Write out the whole listing below exactly, skipping each picture.

▬▬▬▬▬▬▬▬▬▬

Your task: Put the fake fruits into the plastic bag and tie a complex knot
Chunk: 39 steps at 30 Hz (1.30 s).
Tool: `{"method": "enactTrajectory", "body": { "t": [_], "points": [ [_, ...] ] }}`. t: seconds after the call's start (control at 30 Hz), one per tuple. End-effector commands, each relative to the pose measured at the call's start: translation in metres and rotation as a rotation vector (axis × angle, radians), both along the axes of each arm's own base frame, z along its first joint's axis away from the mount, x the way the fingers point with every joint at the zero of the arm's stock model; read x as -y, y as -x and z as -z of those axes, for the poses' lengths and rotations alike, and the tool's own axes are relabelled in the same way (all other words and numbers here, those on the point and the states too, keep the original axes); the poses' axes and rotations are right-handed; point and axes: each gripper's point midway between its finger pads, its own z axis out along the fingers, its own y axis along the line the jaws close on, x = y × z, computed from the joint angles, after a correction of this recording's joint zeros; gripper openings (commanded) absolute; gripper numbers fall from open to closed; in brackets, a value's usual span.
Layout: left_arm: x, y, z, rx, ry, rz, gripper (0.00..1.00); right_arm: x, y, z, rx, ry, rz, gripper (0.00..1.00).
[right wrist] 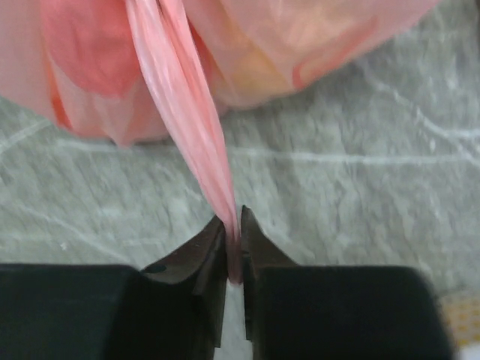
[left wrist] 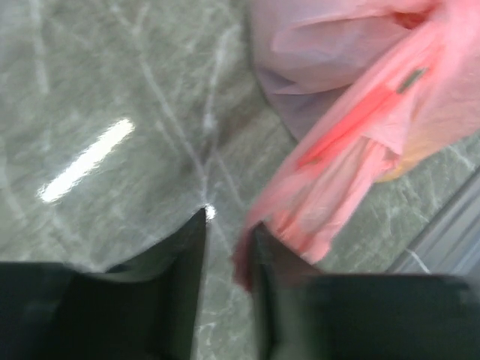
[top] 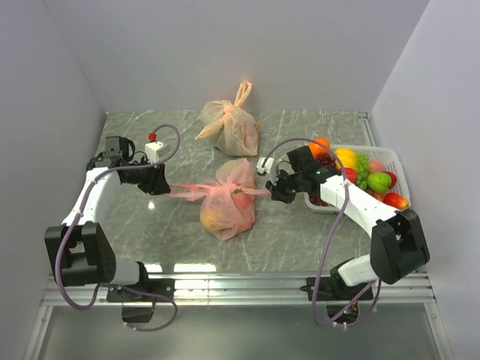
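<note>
Already fruit-filled, the plastic bag [top: 225, 206] awaits tying: right tool [right wrist: 232, 219] pinches one handle [right wrist: 191, 127], grip of left tool [left wrist: 228, 223] unclear.

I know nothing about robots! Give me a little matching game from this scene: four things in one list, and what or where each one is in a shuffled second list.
Things
1. pink-red bag
2. pale orange bag
3. white basket
4. right claw

Descriptions
A. at the right side of the table, holding loose fruits
B. shut on a stretched pink handle
C. far back, with upright handles
D. in the middle, pulled taut sideways

Pairs: 1-D, 2-C, 3-A, 4-B
</note>
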Motion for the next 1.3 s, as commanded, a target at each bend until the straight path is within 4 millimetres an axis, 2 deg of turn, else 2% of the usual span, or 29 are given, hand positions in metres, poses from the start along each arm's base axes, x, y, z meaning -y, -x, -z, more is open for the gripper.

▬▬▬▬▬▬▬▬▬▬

--- Reply to the exercise ---
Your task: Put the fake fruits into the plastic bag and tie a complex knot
Chunk: 39 steps at 30 Hz (1.30 s).
Tool: `{"method": "enactTrajectory", "body": { "t": [_], "points": [ [_, ...] ] }}`. t: seconds after the call's start (control at 30 Hz), one per tuple. End-effector commands, each relative to the pose measured at the call's start: translation in metres and rotation as a rotation vector (axis × angle, radians), both along the axes of each arm's own base frame, z along its first joint's axis away from the mount, x the way the fingers point with every joint at the zero of the arm's stock model; read x as -y, y as -x and z as -z of those axes, for the poses' lengths and rotations alike, and the tool's own axes are relabelled in the same way (all other words and numbers here, those on the point and the states too, keep the original axes); the poses' axes and rotations are right-handed; point and axes: each gripper's point midway between its finger pads, its own z axis out along the fingers, its own y axis along the line the jaws close on, x = y × z, computed from the joint angles, after a correction of this recording's joint zeros; gripper openings (commanded) absolute; gripper numbers fall from open to closed; in brackets, a value's usual span.
Layout: left_arm: x, y, z, rx, ry, rz, gripper (0.00..1.00); right_arm: x, y, z, rx, ry, rz, gripper (0.00..1.00).
[right wrist] 
[left wrist] 
[top] 
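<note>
Already fruit-filled, the plastic bag [top: 225, 206] awaits tying: right tool [right wrist: 232, 219] pinches one handle [right wrist: 191, 127], grip of left tool [left wrist: 228, 223] unclear.

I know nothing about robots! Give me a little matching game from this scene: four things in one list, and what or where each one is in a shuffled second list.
Things
1. pink-red bag
2. pale orange bag
3. white basket
4. right claw

Descriptions
A. at the right side of the table, holding loose fruits
B. shut on a stretched pink handle
C. far back, with upright handles
D. in the middle, pulled taut sideways

Pairs: 1-D, 2-C, 3-A, 4-B
</note>
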Motion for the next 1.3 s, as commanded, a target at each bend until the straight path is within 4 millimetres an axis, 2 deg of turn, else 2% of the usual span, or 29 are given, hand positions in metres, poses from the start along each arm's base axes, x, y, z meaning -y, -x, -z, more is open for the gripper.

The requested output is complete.